▶ [Collected material]
━━━━━━━━
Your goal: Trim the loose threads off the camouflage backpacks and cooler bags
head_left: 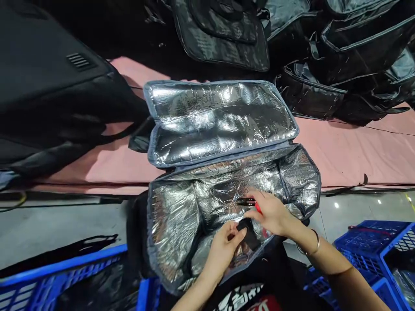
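Observation:
An insulated bag with silver foil lining (177,220) lies opened in front of me, its foil-lined lid (217,119) folded back away from me. My left hand (223,244) is closed at the bag's near side, pinching a piece of black fabric (249,234) between thumb and fingers. Just right of it, over the bag's interior, my right hand (272,214) is closed around small thread snips (245,201) with dark blades and a bit of red showing. The blades point left, apart from the black fabric. The palm hides most of the handle.
A pink-covered table (366,149) runs behind the bag. Black bags (223,39) are piled along the back, and a large black bag (65,86) stands at left. Blue crates (372,246) sit at lower right, with another blue crate (97,259) at lower left.

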`<state>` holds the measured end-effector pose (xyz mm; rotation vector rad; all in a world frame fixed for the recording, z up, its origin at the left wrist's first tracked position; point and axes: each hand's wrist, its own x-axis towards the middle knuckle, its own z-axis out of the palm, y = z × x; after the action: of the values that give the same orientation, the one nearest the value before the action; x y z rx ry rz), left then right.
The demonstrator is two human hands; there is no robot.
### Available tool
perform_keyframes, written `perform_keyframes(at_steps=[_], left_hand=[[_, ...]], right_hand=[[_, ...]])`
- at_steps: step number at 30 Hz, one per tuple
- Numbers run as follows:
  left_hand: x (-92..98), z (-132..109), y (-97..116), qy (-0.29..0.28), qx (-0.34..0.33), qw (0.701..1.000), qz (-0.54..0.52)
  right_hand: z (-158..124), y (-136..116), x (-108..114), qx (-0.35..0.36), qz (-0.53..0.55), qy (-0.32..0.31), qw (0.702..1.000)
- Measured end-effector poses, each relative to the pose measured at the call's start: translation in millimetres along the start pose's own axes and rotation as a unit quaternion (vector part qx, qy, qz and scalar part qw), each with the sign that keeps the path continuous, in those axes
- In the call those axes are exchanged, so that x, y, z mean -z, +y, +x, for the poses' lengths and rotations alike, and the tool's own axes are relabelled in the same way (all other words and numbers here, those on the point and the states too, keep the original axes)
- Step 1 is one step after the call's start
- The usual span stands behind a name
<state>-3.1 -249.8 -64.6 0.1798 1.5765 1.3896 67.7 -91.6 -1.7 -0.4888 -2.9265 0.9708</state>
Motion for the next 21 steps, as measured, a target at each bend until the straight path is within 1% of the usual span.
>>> perform_keyframes(at_steps=[3, 6, 9, 16, 18, 21], left_hand=[[0.1, 1, -1, 0.000, 0.026, 1.000, -0.017], [0.6, 2, 2, -0.001, 0.053, 0.998, -0.035], [0.2, 3, 3, 0.002, 0.063, 0.997, -0.041], [0.2, 3, 2, 0.002, 0.068, 0.997, -0.043], [0.3, 3, 2, 0.005, 0.068, 0.997, -0.041], [0.4, 4, 3, 0.009, 0.068, 0.997, -0.038]], right_hand=[[-13, 19, -18, -0.050, 0.044, 0.002, 0.998], [-30, 29, -25, -0.073, 0.071, -0.009, 0.995], [-35, 32, -28, -0.068, 0.075, -0.013, 0.995], [-25, 37, -37, -0.026, 0.043, -0.009, 0.999], [-24, 39, -39, -0.017, 0.035, -0.002, 0.999], [-24, 39, -39, -0.028, 0.042, 0.024, 0.998]])
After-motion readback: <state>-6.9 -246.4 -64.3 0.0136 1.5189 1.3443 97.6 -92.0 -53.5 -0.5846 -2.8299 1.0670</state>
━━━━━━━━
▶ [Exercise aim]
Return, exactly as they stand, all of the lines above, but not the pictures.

▶ [Exercise output]
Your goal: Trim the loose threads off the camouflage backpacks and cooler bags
head_left: 
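Observation:
An insulated bag with silver foil lining (177,220) lies opened in front of me, its foil-lined lid (217,119) folded back away from me. My left hand (223,244) is closed at the bag's near side, pinching a piece of black fabric (249,234) between thumb and fingers. Just right of it, over the bag's interior, my right hand (272,214) is closed around small thread snips (245,201) with dark blades and a bit of red showing. The blades point left, apart from the black fabric. The palm hides most of the handle.
A pink-covered table (366,149) runs behind the bag. Black bags (223,39) are piled along the back, and a large black bag (65,86) stands at left. Blue crates (372,246) sit at lower right, with another blue crate (97,259) at lower left.
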
`<state>` holds the measured end-effector pose (xyz mm; rotation vector rad; all in a world frame fixed for the recording, z up, its origin at the left wrist's first tracked position; point and axes: each hand's wrist, its own x-axis towards the middle knuckle, its own z-axis out of the palm, y = z × x; after the action: of the values that give the same orientation, the one nearest the value before the action; x y z rx ry rz), left then right.
The demonstrator is two human hands; there is no robot.
### Available tool
perform_keyframes, written `perform_keyframes(at_steps=[_], left_hand=[[_, ...]], right_hand=[[_, ...]])`
- at_steps: step number at 30 Hz, one per tuple
- Numbers run as follows:
  left_hand: x (-92..98), z (-132..109), y (-97..116), qy (-0.29..0.28), qx (-0.34..0.33), qw (0.701..1.000), qz (-0.54..0.52)
  right_hand: z (-158..124), y (-136..116), x (-108..114), qx (-0.35..0.36), qz (-0.53..0.55), qy (-0.32..0.31), qw (0.702..1.000)
- Measured end-effector poses, each relative to the pose measured at the call's start: translation in millimetres along the start pose's own axes and rotation as a unit quaternion (vector part qx, qy, qz and scalar part qw), each with the sign that keeps the path continuous, in those axes
- In the call those axes are exchanged, so that x, y, z mean -z, +y, +x, for the poses' lengths and rotations alike, and the tool's own axes are relabelled in the same way (all other words and numbers here, those on the point and the states too, keep the original axes)
- Step 1 is one step after the call's start
- The usual span stands behind a name
<state>-3.1 -249.8 -64.6 0.1798 1.5765 1.3896 67.7 -91.6 -1.7 -0.4888 -2.9265 0.9708</state>
Motion for the next 21 steps, as measured, a target at each bend until the straight path is within 1% of the usual span.
>>> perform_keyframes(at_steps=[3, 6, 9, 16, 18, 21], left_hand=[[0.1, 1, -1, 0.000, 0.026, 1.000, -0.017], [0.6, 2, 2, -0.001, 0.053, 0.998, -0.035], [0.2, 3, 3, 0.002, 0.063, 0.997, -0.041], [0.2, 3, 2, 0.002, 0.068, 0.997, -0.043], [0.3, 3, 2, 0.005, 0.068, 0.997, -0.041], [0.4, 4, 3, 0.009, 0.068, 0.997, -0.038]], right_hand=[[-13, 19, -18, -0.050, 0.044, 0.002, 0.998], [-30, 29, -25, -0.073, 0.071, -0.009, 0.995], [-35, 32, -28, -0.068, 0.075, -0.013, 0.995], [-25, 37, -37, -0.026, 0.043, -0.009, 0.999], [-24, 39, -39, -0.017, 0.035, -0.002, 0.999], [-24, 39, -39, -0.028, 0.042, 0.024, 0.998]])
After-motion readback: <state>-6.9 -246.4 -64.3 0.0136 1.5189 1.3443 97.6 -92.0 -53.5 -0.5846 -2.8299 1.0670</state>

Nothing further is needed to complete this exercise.